Working in Singapore

Welcome to the UCD Final Year Project: What Next? . This space was created by final year students from the Physiotherapy program at University College Dublin. Please do not edit unless you are involved in this project, but please come back in the near future to check out new information!!

Original Editors - Claire Adams as part of the UCD Final Year Project: What Next?

Top Contributors - Claire Adams  

Application

  • Apply direct to hospital HR department/ Ministry of Manpower
  • Skype interview if applying directly to hospital HR department
  • Ministry of Manpower

- http://www.mom.gov.sg/Pages/default.aspx

- Government organisation

- “A Great Workforce A Great Workplace”

- What – to achieve a globally competitive workforce and great workplace

- Why – for a cohesive society and a secure economic future for all Singaporeans

- Deal with employment passes, work permits etc.

- Interview with MOM (and hospital representatives)

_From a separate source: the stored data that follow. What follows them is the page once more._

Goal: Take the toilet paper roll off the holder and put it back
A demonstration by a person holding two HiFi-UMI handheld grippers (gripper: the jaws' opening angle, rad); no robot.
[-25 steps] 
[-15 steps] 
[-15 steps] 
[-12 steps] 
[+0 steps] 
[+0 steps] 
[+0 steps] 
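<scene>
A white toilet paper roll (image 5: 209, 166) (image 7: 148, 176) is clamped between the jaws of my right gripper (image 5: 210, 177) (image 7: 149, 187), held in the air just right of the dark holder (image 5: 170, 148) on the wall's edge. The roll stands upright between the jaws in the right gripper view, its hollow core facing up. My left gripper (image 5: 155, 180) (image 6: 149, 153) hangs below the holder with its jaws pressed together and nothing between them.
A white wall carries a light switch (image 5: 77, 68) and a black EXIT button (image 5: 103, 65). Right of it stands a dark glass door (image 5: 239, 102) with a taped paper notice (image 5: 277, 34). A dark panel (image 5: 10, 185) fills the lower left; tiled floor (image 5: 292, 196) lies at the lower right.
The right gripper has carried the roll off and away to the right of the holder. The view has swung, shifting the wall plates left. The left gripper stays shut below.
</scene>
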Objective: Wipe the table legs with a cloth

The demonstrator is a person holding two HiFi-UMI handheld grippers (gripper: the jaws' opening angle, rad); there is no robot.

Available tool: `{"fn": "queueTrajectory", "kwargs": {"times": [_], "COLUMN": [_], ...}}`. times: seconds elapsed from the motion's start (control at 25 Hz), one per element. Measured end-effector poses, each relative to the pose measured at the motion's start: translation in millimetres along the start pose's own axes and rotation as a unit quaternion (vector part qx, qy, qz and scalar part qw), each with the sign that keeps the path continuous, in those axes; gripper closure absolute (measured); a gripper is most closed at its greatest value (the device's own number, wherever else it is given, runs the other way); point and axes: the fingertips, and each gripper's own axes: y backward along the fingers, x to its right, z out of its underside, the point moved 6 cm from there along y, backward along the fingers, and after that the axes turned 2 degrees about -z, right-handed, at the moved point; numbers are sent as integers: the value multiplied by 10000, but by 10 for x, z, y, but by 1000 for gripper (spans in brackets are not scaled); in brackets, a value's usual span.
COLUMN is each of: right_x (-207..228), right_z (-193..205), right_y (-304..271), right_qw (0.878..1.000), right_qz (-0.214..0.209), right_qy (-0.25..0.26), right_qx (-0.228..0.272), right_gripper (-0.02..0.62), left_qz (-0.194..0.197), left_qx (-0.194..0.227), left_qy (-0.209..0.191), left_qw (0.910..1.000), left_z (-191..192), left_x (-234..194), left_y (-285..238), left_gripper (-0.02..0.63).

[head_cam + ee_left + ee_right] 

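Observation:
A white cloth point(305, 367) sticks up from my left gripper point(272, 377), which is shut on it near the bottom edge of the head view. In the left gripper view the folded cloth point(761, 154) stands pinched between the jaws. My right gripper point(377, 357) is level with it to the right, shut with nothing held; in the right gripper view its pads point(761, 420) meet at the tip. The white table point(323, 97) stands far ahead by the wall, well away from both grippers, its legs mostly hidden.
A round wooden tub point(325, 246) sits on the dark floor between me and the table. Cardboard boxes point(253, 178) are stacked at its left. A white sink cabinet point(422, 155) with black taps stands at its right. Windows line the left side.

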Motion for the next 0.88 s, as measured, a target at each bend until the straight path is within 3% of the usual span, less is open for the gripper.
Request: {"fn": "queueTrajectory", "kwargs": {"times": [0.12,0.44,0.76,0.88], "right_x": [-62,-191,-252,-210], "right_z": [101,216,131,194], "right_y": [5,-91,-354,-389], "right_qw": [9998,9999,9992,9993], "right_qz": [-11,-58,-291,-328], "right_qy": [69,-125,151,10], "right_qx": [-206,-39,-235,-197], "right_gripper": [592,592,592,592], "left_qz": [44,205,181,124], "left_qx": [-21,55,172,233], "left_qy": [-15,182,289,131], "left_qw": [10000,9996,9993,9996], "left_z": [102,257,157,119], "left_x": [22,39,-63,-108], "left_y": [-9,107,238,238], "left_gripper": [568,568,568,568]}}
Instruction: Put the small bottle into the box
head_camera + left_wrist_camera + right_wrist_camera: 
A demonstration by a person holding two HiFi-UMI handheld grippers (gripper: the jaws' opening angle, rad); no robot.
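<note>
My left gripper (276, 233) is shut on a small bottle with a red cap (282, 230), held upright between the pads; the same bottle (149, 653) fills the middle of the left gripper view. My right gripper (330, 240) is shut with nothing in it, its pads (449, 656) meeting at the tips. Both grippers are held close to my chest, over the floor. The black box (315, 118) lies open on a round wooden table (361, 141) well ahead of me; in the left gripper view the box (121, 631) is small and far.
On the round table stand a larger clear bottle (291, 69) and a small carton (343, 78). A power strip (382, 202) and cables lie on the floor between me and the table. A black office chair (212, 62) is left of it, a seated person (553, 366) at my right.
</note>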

- Won’t necessarily get a choice of hospital if you apply this way

  • Offered job and accepted it
  • Hospital sponsors and assists with application for employment pass (appx. 2-4 weeks)
  • Copy of degree in English and Latin
  • Jan 2011 – compulsory registration

- http://www.moh.gov.sg/mohcorp/speeches.aspx?id=25594
- Similar to our own professional body
- Unsure if registration will be difficult as foreign employees


Getting started

  • Hospital pays for flights
  • Shipping of belongings
  • $1000 initial bonus
  • Monthly housing allowance
  • 2 weeks in a hotel (to allow you to locate suitable accommodation)
  • NOTE: You have to pay this back if you don’t complete your contract


Health Check

  • On arrival
  • Bloods
  • Urine
  • CXR
  • General Medical
  • NOTE: Previous vaccination records are very important


Working Week

  • 2 year contract (can extend; difficult to transfer hospitals due to sponsorship)
  • 42 hour working week

- 8-5
- No breakfast/tea break
- Lucky to get lunch

  • 21 days annual leave
  • 11 public holidays
  • Work one in every 4 Saturdays
  • Wages: lower than Ireland but cost of living is less so it balances out


The Hospital

  • Acute setting
  • Various rotations – lasting 6-8 months

- General medical/surgical
- ICU
- Cardiothoracic/vascular surgery
- Orthopaedics
- Neurology
- Geriatrics
- OPD
- Sports
- Paediatrics

  • Work phone – to keep in contact with mentor/colleagues
  • Good support

- Online notes prior to starting
- Assigned a mentor
- Helpful colleagues

  • Only Class A (income bracket) get air conditioned rooms – working conditions can be quite tough at times


Working day

  • 16-18 patient/day (12 in ICU)
  • OPD

- 30 min – initial assessment
- 20 min – subsequent session
- Therapy Assistants

  • General Respiratory

- Some respiratory
- Some rehabilitation
- Some CP
- Suctioning is a favoured treatment – regular insertion of Guedell airways


Language barrier

  • Official language: English
  • Not with elderly patients
  • Mandarin Chinese; Malay; Tamil (Indian dialect); Various Chinese dialects
  • Language classes in some hospitals
  • Language sheets (with important words/phrases)
  • Translator usually available


The Health System

  • Patients billed depending on which income bracket they are in – i.e. they pay some and the Government subsidise the rest
  • Have to pay for everything. Therefore equipment e.g. acapella/flutter are not used.
  • The hospitals are run like a business

- Daily stats – hospital calculate how much each patient would’ve paid for their physiotherapy
- Compared with wages
- Calculated whether they are making a profit or not

  • Policy in place for everything – good environment to work in
  • Efficient and Organised

“…on my first day I was given a distance chart. This is a map of the ward and it marks out exact distances around the place. So, if I mobilise a patient from their bed to the nurse’s station, I can look at my chart and document that it was exactly 34.5m. It’s precise and exact – that’s the way things work here! There are four exact wards on each of the 13 floors and the chart works for all. No room for errors!”
(UCD 2010 Graduate currently working in Singapore)


The Lifestyle

  • Excellent social life
  • Vibrant city
  • Lots to see and do – great places to eat and fantastic shopping
  • Good base for travelling around Asia

- Cheap flights

  • Nice accommodation

- Apartments with pools, gyms, tennis courts etc.
- Slightly more expensive but worth it

  • Huge Irish community

- GAA club
- Irish Dragon Boat team
- Irish bars


Singapore

  • South East Asia
  • Island country with 63 Islands
  • Size: 274.2 sq. mi. (Ireland 32,595.1 sq. mi.)
  • Population: appx. 5 million (36% foreigners (2009 census))
  • Tropical Rainforest Climate

- Temp. 22-34 degree Celsius
- No seasons; high humidity; large rainfall!